Humans obviously can spot koalas but no human should hurt something so darn cute. If you get close enough to touch one, then you will immediately fall in love because their soft, curly fur feels like it was made for a teddy bear. I give you Exhibit A - Patrick enamored by a koala:
They know what they like to eat, too; they prefer several types of eucalyptus tree to the many hundreds of species found in Australia. (Do you see the very cute baby clinging to its mother's back in the pictures below? We were in raptures.)
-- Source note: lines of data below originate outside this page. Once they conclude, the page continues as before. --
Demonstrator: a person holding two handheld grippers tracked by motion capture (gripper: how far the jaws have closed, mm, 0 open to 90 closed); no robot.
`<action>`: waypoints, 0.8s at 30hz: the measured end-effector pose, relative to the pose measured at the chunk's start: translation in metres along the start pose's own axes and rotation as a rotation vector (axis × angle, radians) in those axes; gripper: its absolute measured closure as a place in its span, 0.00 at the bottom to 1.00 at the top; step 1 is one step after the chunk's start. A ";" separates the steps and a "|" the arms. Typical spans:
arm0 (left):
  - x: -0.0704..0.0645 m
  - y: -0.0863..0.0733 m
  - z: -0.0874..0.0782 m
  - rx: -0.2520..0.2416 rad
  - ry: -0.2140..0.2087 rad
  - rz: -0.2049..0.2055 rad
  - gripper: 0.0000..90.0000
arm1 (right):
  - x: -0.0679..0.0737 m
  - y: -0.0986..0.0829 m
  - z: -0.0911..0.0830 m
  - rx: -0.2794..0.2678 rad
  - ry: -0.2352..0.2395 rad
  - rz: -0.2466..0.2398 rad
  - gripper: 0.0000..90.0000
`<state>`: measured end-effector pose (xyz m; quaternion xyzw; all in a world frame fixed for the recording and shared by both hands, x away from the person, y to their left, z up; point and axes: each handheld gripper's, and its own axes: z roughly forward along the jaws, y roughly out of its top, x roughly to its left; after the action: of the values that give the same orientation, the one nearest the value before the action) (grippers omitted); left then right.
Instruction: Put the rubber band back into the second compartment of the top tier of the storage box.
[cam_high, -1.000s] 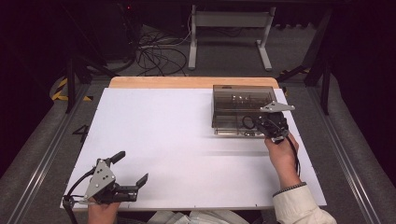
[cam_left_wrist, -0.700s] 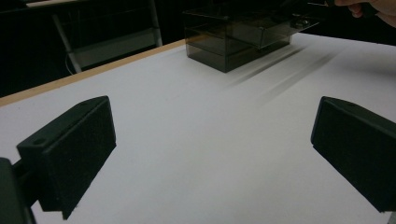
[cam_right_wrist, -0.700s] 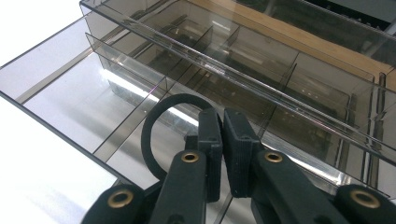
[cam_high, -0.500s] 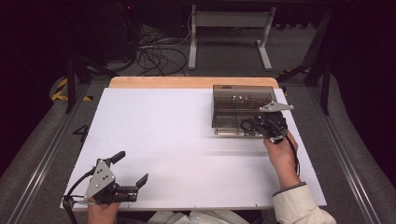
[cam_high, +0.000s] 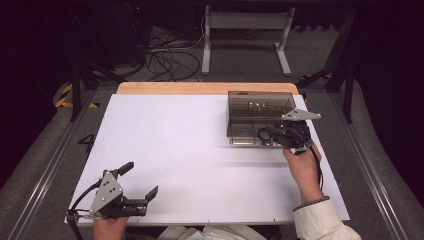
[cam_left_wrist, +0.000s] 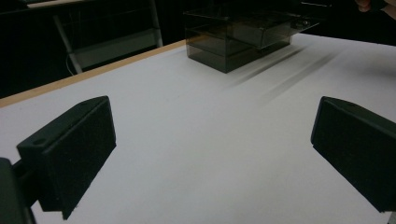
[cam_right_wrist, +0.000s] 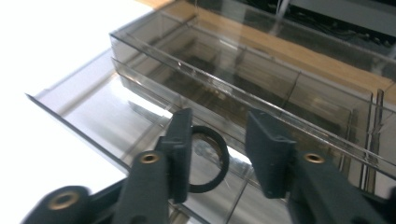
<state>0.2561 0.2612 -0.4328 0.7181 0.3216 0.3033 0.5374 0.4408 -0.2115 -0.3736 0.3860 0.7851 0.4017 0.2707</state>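
Observation:
A smoky clear drawer box (cam_high: 255, 107) stands at the table's far right, its lower drawer (cam_right_wrist: 93, 112) pulled out toward the person. My right gripper (cam_high: 274, 134) hovers over that drawer, held by a hand (cam_high: 302, 167). In the right gripper view its jaws (cam_right_wrist: 220, 116) stand a little apart, open, and a black ring (cam_right_wrist: 225, 161) sits in the drawer just below them, partly hidden behind one finger (cam_right_wrist: 180, 149). My left gripper (cam_high: 141, 178) rests at the front left of the table, wide open with nothing between its fingers (cam_left_wrist: 74, 144). The box (cam_left_wrist: 233, 42) appears far ahead of it.
The white table top (cam_high: 190, 145) has a wooden strip (cam_high: 200, 88) along its far edge. The box's upper compartments hold small items I cannot make out. Behind the table are cables (cam_high: 170, 57) and a frame's legs (cam_high: 245, 30) on the floor.

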 end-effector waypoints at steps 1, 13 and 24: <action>0.000 0.000 0.000 0.000 0.001 0.002 0.01 | 0.000 0.001 -0.002 -0.010 0.010 0.007 0.65; 0.000 0.000 -0.001 0.001 0.003 0.004 0.01 | 0.002 0.004 -0.013 -0.039 0.022 0.010 0.65; 0.001 0.001 -0.002 -0.004 0.005 0.000 0.01 | 0.006 0.009 -0.031 -0.067 0.038 -0.009 0.60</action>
<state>0.2549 0.2631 -0.4312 0.7163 0.3224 0.3059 0.5379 0.4183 -0.2166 -0.3507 0.3654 0.7779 0.4339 0.2704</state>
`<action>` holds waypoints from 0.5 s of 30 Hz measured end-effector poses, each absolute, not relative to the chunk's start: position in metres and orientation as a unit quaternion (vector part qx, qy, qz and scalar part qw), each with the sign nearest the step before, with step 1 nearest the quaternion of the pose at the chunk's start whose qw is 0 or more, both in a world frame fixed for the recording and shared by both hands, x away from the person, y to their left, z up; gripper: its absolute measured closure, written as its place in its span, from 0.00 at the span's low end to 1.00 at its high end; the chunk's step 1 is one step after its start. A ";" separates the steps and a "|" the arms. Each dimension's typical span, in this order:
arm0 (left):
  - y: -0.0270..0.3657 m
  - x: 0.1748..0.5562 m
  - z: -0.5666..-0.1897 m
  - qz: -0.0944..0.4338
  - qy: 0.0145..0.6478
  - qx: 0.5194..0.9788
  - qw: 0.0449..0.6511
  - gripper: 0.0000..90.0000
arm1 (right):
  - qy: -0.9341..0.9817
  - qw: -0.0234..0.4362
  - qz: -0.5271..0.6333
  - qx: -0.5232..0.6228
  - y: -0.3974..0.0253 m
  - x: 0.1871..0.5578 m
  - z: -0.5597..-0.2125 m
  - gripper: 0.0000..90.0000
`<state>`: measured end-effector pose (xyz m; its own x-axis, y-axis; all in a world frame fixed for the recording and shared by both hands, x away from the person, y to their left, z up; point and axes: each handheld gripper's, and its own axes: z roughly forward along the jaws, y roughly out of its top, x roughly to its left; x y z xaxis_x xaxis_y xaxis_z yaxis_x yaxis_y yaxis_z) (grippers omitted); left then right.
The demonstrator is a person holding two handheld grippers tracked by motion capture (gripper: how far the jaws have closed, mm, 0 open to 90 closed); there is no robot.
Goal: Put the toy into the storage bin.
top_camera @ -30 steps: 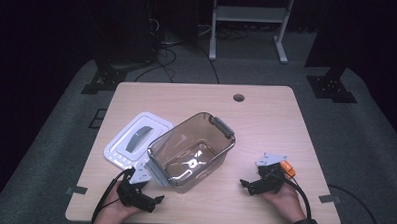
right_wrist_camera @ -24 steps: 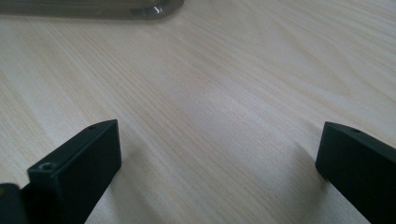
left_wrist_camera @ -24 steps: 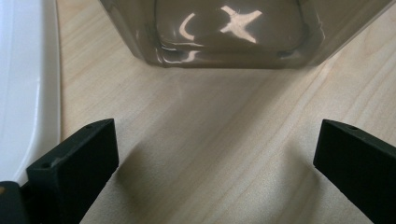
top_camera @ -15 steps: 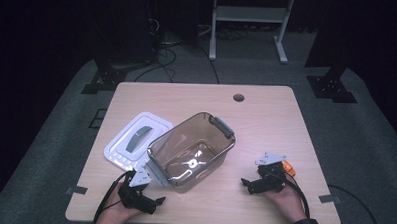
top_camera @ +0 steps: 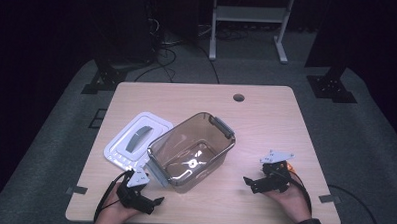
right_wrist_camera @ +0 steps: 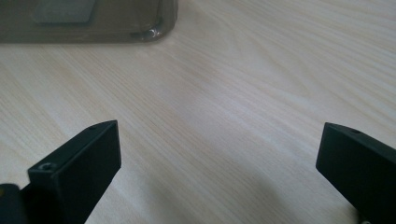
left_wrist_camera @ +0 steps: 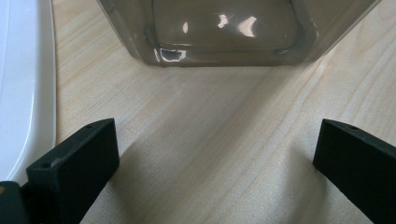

[I am going to ignore for the moment that the koalas mimic a dysfunctional reality TV show because the males rape the female koalas, come back 30 days later to ensure that they will impregnate the female and rape the females again, and then abandon the females. In turn, once the baby koala is old enough to start wandering on his own, his mother leaves him to fend for himself. I am also going pretend that baby koalas don't eat their mothers diarrhea for several days after leaving the womb because I can't see how that would be an evolutionary advantage. Let’s just focus on how cute they are, shall we?]
We have spent the last few weeks trying to turn ourselves into koalas by strategically sleeping a lot. No success so far.
The Village is attached to a koala reserve, where Patrick and I had the opportunity to hold a koala, cockatoos, and a python. In the afternoon, lorikeets landed on our heads and possums and wallabies jumped out of the bushes at night as we walked through the hostel.